La responsabilité personnelle du responsable de la conformité, en plus de celle de l’entreprise, ne peut être engagée devant la commission des sanctions de l’AFA que dans certains cas.

En effet, l’AFA précise que la violation des obligations professionnelles ne peut être imputée au responsable de la conformité en cas de commission d’actes de corruption que si ce dernier n’a pas été en mesure de les prévenir, par exemple en informant les dirigeants en temps utile.

Le défaut d’intervention peut donc l’exposer à des sanctions disciplinaires, d’autant plus que l’article 6 de la loi Sapin 2 prévoit expressément que ce dernier peut agir en tant que dénonciateur.

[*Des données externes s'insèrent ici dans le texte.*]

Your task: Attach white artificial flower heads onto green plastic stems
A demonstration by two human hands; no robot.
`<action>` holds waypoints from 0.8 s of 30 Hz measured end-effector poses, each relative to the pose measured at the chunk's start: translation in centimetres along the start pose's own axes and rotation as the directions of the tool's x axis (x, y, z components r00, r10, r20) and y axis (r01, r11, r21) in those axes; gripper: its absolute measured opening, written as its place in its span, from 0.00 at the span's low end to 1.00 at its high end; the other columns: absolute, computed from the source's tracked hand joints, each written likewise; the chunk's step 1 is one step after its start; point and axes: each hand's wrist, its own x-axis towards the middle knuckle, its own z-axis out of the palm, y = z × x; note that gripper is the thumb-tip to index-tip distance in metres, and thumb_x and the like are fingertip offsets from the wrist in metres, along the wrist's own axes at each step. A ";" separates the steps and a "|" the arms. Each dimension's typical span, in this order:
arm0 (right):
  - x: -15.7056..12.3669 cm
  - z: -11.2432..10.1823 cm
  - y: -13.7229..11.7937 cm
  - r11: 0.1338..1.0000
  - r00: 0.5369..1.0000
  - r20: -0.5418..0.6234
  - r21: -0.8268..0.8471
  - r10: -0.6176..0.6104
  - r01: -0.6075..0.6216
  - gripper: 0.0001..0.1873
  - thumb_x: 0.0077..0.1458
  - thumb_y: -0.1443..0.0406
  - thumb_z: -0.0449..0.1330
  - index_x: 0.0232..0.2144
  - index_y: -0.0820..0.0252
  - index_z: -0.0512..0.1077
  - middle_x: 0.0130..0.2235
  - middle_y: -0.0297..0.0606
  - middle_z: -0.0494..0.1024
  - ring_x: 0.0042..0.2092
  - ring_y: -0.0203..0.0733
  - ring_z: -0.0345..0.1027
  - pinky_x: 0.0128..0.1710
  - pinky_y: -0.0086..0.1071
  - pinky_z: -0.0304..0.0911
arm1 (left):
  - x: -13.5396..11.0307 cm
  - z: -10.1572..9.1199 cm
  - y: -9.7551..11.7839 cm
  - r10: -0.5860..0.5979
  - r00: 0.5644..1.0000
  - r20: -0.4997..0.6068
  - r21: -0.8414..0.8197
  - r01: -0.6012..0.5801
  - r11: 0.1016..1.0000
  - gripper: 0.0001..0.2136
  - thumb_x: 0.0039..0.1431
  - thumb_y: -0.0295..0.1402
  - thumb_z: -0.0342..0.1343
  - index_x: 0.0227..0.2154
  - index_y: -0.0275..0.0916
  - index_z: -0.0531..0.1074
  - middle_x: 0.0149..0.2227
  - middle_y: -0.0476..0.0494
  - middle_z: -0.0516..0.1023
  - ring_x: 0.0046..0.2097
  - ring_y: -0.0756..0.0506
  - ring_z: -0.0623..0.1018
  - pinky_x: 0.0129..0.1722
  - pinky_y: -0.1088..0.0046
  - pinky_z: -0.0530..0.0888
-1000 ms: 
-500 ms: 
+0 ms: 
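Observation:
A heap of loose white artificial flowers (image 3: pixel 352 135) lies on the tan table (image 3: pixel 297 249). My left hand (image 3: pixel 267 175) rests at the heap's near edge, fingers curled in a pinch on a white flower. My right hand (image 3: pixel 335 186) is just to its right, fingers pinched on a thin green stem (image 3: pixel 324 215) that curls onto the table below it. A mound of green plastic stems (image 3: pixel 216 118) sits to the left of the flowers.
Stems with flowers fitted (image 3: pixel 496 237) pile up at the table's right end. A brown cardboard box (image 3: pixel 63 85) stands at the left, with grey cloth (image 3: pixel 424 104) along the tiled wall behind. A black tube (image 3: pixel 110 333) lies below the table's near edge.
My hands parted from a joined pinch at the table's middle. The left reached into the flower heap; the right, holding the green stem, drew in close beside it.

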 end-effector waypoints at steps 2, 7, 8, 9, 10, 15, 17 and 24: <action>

En revanche, le non-respect par le responsable de fonction de ses obligations professionnelles ne peut constituer, du point de vue du droit pénal, un acte de participation, en tant qu’auteur ou complice, à un acte de délit de corruption. Pour corrompre, il est nécessaire d’avoir personnellement et activement participé à la commission des délits de corruption.

Conclusion

Les recommandations formulées par l’AFA ne créent pas d’obligations juridiques pour les entreprises concernées. Elles indiquent toutefois les aspects spécifiques que les dirigeants doivent prendre en compte dans la définition et la mise en œuvre effective du dispositif anti-corruption. Les bonnes pratiques proposées par l’AFA ont donc pour but de permettre aux entreprises concernées d’assurer la cohérence entre leur organisation interne et la poursuite de leurs objectifs anti-corruption en ligne avec les dispositions prévues par la loi Sapin 2.